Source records
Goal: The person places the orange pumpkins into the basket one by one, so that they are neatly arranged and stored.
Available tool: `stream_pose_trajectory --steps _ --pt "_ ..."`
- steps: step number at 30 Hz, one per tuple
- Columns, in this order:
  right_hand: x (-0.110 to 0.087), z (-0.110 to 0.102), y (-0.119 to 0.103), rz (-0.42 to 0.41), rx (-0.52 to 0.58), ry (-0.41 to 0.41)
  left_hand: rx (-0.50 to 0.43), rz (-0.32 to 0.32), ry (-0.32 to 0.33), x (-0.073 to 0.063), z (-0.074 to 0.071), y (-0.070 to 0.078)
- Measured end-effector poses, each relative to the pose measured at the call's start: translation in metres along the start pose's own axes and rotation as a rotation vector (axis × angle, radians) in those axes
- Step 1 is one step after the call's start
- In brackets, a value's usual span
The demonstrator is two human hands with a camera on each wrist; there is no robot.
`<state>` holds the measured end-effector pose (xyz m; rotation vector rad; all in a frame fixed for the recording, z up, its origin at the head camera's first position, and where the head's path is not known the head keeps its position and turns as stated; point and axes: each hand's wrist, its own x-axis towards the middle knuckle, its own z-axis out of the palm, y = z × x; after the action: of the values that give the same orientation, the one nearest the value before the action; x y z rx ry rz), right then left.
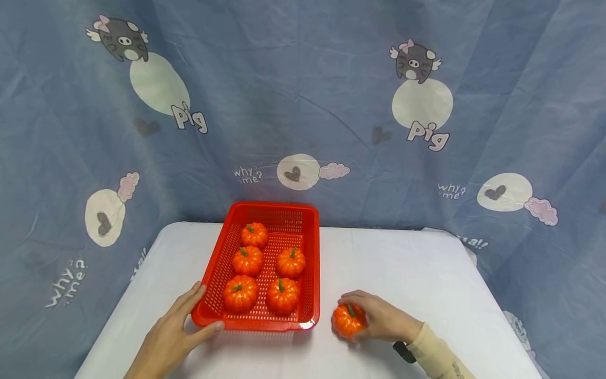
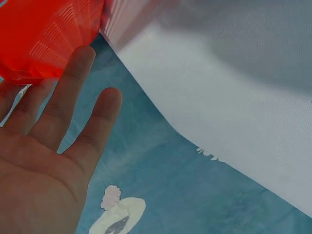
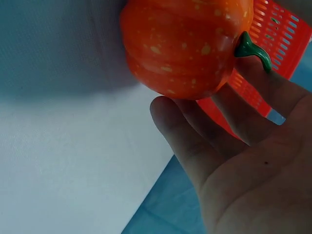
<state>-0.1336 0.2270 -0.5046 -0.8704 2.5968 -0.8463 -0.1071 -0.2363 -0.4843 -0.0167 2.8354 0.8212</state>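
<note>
A red plastic basket [image 1: 310, 316] with perforated walls holds several small orange pumpkins, one of them a pumpkin [image 1: 240, 293] at its front left. My left hand [image 1: 172, 334] is at the basket's near left corner, fingers extended along the outside and thumb by the front rim. The left wrist view shows those fingers straight against the red wall. To the right of the basket, my right hand [image 1: 379, 317] holds another pumpkin [image 1: 345, 322] low over the white tabletop, fingers on its far side and thumb on its near side. Its green stem [image 3: 251, 50] shows in the right wrist view.
The white-covered table [image 1: 402, 263] reaches back to a blue curtain [image 1: 303, 105] printed with pigs and lettering. More of the curtain hangs along both sides. A dark band [image 1: 404, 351] is at the right wrist, beside a beige sleeve [image 1: 435, 352].
</note>
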Motion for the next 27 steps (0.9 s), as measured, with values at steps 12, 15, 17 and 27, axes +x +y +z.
stream_pose_trajectory --steps 12,15,17,27 --pt "-0.001 -0.005 0.002 0.053 0.053 -0.02 0.001 0.01 0.011 0.0 -0.001 0.002" --pt "-0.001 -0.006 0.001 0.046 0.057 -0.007 -0.003 0.008 0.012 0.0 0.0 0.001" --pt "-0.002 -0.006 0.002 0.035 0.048 0.009 -0.006 0.004 0.009 -0.001 0.0 0.001" --pt "-0.004 -0.011 0.006 -0.054 -0.015 0.113 -0.004 0.004 0.011 0.0 -0.001 0.002"
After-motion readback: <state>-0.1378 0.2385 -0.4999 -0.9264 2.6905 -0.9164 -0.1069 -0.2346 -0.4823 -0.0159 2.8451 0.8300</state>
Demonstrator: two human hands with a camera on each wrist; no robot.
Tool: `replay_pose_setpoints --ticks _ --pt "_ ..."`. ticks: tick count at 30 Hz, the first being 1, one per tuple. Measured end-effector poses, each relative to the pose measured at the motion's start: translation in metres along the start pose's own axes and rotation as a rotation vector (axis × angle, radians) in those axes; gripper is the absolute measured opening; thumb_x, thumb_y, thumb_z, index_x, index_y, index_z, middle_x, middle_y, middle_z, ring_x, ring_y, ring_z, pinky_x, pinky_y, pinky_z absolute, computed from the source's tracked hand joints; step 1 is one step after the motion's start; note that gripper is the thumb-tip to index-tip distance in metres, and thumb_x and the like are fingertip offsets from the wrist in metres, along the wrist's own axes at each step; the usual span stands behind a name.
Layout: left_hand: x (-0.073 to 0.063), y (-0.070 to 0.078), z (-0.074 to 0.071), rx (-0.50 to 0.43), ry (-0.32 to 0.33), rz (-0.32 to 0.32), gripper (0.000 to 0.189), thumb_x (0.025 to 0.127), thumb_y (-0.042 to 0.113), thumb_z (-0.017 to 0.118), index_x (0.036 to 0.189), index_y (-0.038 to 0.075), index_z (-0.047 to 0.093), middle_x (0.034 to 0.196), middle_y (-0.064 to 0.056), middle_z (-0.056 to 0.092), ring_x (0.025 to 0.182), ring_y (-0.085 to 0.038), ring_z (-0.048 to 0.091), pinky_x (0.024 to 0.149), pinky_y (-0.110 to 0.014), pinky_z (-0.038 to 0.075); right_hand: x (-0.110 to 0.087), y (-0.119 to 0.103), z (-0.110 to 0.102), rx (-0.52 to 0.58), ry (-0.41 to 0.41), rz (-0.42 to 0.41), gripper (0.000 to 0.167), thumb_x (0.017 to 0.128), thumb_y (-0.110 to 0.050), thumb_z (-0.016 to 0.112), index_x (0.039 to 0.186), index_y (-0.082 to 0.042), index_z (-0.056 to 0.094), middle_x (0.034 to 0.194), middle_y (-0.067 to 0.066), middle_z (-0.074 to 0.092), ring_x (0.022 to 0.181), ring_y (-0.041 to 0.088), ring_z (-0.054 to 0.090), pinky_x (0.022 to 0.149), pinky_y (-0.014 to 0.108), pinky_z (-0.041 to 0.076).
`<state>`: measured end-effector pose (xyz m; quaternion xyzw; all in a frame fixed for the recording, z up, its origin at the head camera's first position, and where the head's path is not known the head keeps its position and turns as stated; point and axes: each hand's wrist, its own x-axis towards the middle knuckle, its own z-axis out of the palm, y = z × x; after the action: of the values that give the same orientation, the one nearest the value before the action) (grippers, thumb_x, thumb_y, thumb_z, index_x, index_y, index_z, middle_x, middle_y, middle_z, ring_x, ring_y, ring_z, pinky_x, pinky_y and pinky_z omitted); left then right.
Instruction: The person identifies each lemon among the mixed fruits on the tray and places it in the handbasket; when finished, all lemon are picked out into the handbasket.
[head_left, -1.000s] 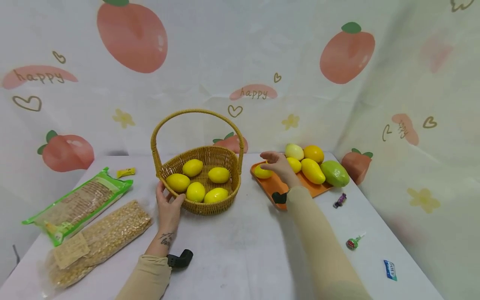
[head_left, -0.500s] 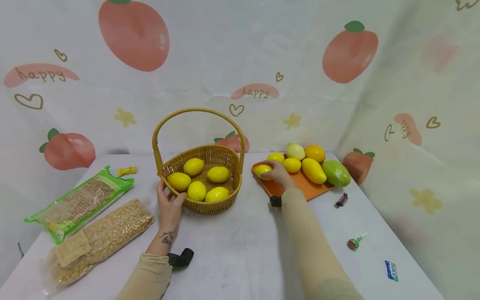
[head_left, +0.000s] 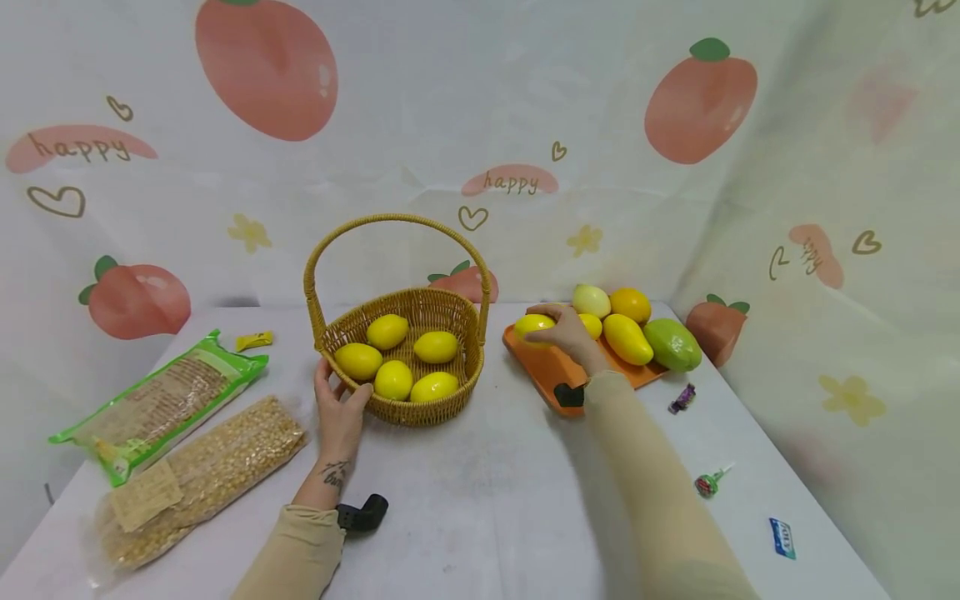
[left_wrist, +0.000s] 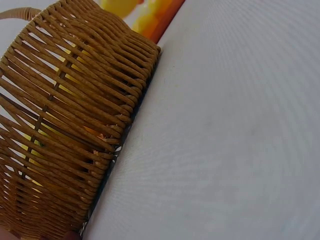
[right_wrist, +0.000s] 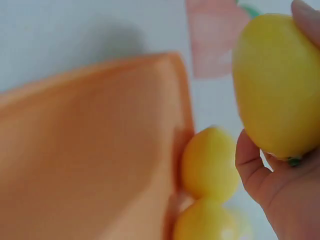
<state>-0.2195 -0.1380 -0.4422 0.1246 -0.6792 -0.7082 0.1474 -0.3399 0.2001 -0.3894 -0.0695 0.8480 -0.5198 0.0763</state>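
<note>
"Where are the hands?"

"The right hand point(head_left: 566, 333), spread just lemon-wide, grips a lemon point(head_left: 534, 326) above the tray point(head_left: 551, 377), right of the basket point(head_left: 420, 413). The left hand point(head_left: 339, 418), partly spread, cups the basket's near left side."

"What lies further out?"

"Five lemons point(head_left: 393, 381) inside the basket; a mango point(head_left: 627, 339) and papaya point(head_left: 672, 345) well to its right."

"What could go wrong?"

"The smooth lemon might slip if held loosely, or, carried low towards the basket, knock its tall handle point(head_left: 486, 310)."
</note>
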Motion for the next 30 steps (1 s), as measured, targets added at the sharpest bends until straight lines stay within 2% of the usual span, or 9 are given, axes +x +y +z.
replay_pose_setpoints --ticks 4,8,13,17,22,25,30 --pt "0.000 0.001 0.001 -0.005 0.001 0.000 0.082 0.081 0.006 0.053 0.149 0.020 0.009 0.151 -0.005 0.012 0.130 -0.031 0.027 0.097 -0.041 0.033 -0.013 -0.011 -0.001 0.050 -0.030 -0.057 0.054 0.076 -0.010 0.073 0.127 -0.005 0.054 0.133 0.012 0.049 0.106 0.025 0.049 0.088 0.034 0.044" --pt "0.000 0.001 0.001 -0.006 0.002 0.004 0.081 0.082 0.006 0.053 0.149 0.020 0.010 0.151 -0.005 0.012 0.129 -0.031 0.027 0.096 -0.040 0.033 -0.029 -0.020 0.006 0.114 -0.093 -0.106 0.051 0.075 -0.005 0.073 0.123 -0.003 0.057 0.126 0.014 0.053 0.102 0.024 0.051 0.082 0.031 0.047" --pt "0.000 0.001 0.001 -0.012 0.002 0.004 0.081 0.082 0.006 0.053 0.149 0.020 0.009 0.151 -0.005 0.013 0.130 -0.031 0.026 0.098 -0.041 0.033 -0.049 -0.032 0.027 0.145 -0.212 -0.167 0.051 0.071 -0.006 0.076 0.119 -0.002 0.060 0.120 0.012 0.056 0.097 0.021 0.053 0.078 0.029 0.048" --pt "0.000 0.000 0.001 -0.003 -0.004 -0.010 0.082 0.082 0.007 0.054 0.149 0.020 0.008 0.151 -0.005 0.012 0.131 -0.031 0.026 0.100 -0.043 0.033 -0.057 -0.045 0.050 0.121 -0.321 -0.225 0.051 0.069 -0.005 0.077 0.118 -0.002 0.061 0.118 0.011 0.058 0.094 0.020 0.054 0.079 0.029 0.048" --pt "-0.001 0.000 0.001 -0.007 -0.006 -0.014 0.083 0.082 0.006 0.053 0.149 0.021 0.007 0.152 -0.003 0.011 0.131 -0.029 0.025 0.099 -0.041 0.033 -0.049 -0.070 0.084 0.044 -0.391 -0.281 0.049 0.069 -0.007 0.078 0.116 -0.007 0.063 0.119 0.008 0.059 0.094 0.019 0.054 0.080 0.029 0.049" --pt "-0.001 0.001 0.001 -0.012 -0.007 -0.011 0.082 0.082 0.007 0.053 0.149 0.021 0.008 0.151 -0.003 0.011 0.131 -0.029 0.025 0.098 -0.041 0.033 -0.038 -0.084 0.100 -0.029 -0.397 -0.298 0.050 0.069 -0.013 0.079 0.117 -0.010 0.063 0.119 0.004 0.059 0.096 0.018 0.054 0.080 0.028 0.049" --pt "-0.001 0.001 0.000 -0.015 -0.008 -0.002 0.081 0.083 0.007 0.053 0.149 0.021 0.008 0.152 -0.003 0.011 0.132 -0.030 0.024 0.100 -0.043 0.033 -0.019 -0.096 0.118 -0.082 -0.391 -0.306 0.053 0.070 -0.015 0.079 0.119 -0.009 0.062 0.121 0.002 0.059 0.100 0.018 0.053 0.080 0.026 0.048"
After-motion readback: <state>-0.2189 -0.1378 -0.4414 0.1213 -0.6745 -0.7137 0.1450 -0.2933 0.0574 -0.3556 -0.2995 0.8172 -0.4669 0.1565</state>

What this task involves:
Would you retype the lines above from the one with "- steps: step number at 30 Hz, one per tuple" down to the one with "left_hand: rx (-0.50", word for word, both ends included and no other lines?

Response area:
- steps: step number at 30 Hz, one per tuple
- Columns, in this order:
  right_hand: x (-0.110 to 0.087), z (-0.110 to 0.102), y (-0.119 to 0.103), rz (-0.42 to 0.41), rx (-0.52 to 0.58), ry (-0.41 to 0.41)
  left_hand: rx (-0.50 to 0.43), rz (-0.32 to 0.32), ry (-0.32 to 0.33), x (-0.073 to 0.063), z (-0.074 to 0.071), y (-0.070 to 0.078)

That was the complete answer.